Música negra em espaços nobres
Conheça a história de os Oito Batutas, grupo que levou a musicalidade negra para os espaços nobres do Rio de Janeiro
Texto: Redação | Foto: Divulgação| Adaptação Web Sara Loup
O primeiro filme do cinema falado, O Cantor de Jazz, com Al Jolson, em caricato blackface (rosto pintado de preto com um aro branco em torno da boca), só foi lançado em 1927. Até então, os filmes mudos eram, primeiro, acompanhados por música ao vivo e, depois, impressos no próprio acetato. A presença de músicos nas salas de exibição de cinema e nas suas salas de espera se fez tradição.
No Rio de Janeiro do começo do século 20, a elite frequentadora dos cinemas estava acostumada com a chamada música fina: valsas vienenses e tangos de Ernesto Nazareth. Como todo empresário, Isaac Frankel, proprietário do Cine Palais, sonhava em superar seu principal concorrente, o Cine Odeon, da calçada em frente. Por isso, pediu a Pixinguinha (Alfredo da Rocha Vianna Filho), líder do grupo musical do Bloco Caxangá, para formar um conjunto que levaria, pela primeira vez, a música popular brasileira a um espaço considerado nobre na cidade.
Jacob Pixinguinha arregimentou seu irmão, o cantor, violonista e pianista, China (Otávio Liplecpon da Rocha Viana), os violonistas Donga (Ernesto Joaquim Maria dos Santos) e Raul Palmieri, o pandeirista Jacob Palmieri, irmão de Raul, o cavaquinhista Nelson Alves e Luís de Oliveira, que tocava bandola e reco-reco. Foi assim que nasceu, em 7 de abril de 1919, o conjunto Oito Batutas. Era a primeira vez que os ricos do Rio viam alguns instrumentos e ouviram melodias que, até então, só soavam nos morros, nos subúrbios e nas casas das tias baianas da Gamboa, a “Pequena África”.
Pouco depois da estreia, João Tomás substituiu Luís de Oliveira, que havia falecido. multiplicaram-se, então, os convites para tocarem nas festas elegantes da cidade. Em setembro do ano seguinte, os Oito Batutas se apresentou para os reis da Bélgica, durante o convescote oferecido pelo governo brasileiro ao casal visitante. Seguiram-se excursões pelo País afora, até que o milionário Arnaldo Guinle financiou uma viagem do grupo para Paris, acompanhando o dançarino brasileiro Duque (Antônio Lopes de Amorim Diniz) e sua partner, a francesa Gaby.

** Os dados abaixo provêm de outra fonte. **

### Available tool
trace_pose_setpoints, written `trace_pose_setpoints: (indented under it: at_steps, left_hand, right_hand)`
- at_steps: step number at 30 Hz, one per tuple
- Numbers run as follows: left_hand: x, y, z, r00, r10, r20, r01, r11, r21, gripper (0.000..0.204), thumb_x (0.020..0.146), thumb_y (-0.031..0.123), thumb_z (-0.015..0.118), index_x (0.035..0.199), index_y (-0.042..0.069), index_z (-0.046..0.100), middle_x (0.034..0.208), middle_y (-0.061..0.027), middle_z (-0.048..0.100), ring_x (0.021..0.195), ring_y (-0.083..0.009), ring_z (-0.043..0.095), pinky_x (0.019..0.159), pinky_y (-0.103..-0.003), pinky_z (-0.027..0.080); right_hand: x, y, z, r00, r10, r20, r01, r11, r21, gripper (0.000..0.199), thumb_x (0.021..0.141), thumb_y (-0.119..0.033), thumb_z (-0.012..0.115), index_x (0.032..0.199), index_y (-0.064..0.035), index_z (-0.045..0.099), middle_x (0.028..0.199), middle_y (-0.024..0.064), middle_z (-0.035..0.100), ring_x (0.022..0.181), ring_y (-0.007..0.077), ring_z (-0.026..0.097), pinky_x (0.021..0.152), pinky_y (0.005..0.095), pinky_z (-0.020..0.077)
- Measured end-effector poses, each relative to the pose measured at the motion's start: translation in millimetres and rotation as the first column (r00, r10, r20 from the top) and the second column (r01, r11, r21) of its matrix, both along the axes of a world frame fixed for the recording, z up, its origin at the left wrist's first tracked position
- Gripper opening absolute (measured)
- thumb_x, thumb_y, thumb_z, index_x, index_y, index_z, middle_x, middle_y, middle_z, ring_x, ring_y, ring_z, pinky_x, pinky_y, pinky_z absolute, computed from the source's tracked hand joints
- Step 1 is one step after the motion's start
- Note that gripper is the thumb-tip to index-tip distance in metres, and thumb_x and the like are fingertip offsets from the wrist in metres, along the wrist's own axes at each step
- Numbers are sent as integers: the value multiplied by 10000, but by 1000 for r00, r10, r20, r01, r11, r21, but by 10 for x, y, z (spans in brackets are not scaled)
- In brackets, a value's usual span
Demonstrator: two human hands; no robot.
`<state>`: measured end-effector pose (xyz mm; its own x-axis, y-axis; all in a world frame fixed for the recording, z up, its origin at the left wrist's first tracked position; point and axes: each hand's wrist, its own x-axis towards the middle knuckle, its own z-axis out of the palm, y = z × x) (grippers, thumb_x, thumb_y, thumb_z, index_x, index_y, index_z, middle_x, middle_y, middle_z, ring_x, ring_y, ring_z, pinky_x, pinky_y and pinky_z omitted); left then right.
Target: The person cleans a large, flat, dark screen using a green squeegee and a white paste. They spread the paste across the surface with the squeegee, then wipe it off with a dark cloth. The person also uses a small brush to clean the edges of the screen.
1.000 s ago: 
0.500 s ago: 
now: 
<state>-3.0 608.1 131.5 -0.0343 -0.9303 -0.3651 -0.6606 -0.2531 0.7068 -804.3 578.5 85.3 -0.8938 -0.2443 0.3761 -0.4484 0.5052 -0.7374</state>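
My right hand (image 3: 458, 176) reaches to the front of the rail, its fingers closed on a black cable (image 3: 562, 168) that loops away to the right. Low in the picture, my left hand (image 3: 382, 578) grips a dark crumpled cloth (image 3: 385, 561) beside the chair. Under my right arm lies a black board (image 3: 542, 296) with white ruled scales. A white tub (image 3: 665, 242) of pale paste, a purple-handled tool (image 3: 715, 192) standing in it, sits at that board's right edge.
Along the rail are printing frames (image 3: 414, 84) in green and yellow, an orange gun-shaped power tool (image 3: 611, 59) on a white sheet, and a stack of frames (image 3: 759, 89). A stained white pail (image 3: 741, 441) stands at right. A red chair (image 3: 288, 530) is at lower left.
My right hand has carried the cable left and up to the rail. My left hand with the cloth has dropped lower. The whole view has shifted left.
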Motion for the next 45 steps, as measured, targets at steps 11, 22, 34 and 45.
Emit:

Os irmãos Palmieri e João Tomás não quiseram viajar e, em janeiro de 1922, ao embarcar no navio Massilia, os Oito Batutas viraram sete, com a adesão do cantor José Monteiro e do pandeirista Feniano. A volta ao Brasil só aconteceu em julho daquele ano, com uma novidade: a influência do jazz levou à introdução de saxofones, clarinetas e trompetes, além de estilos musicais da moda, como o foxtrot, o shimmy e o ragtime. Gravações na Argentina, sucessos carnavalescos, várias modificações com o grupo chegando a 12 integrantes (ao estilo big-band), são alguns capítulos da novela desse conjunto musical que morreu em solo portenho, após o empresário fugir com o dinheiro das apresentações em Buenos Aires, em novembro de 1922.
Viajando de forma mambembe por cidades argentinas, como em Río Cuarto, para conseguir algum dinheiro, o violonista Josué de Barros bancou o faquir, permitindo-se ser enterrado vivo. Só não morreu por causa da piedade da mulher do chefe da polícia local, que pôs fim à exibição. Repatriados, cada um tomou seu próprio caminho artístico. As pás de terra que cobriram o faquir ajudaram a enterrar definitivamente a história do Oito Batutas.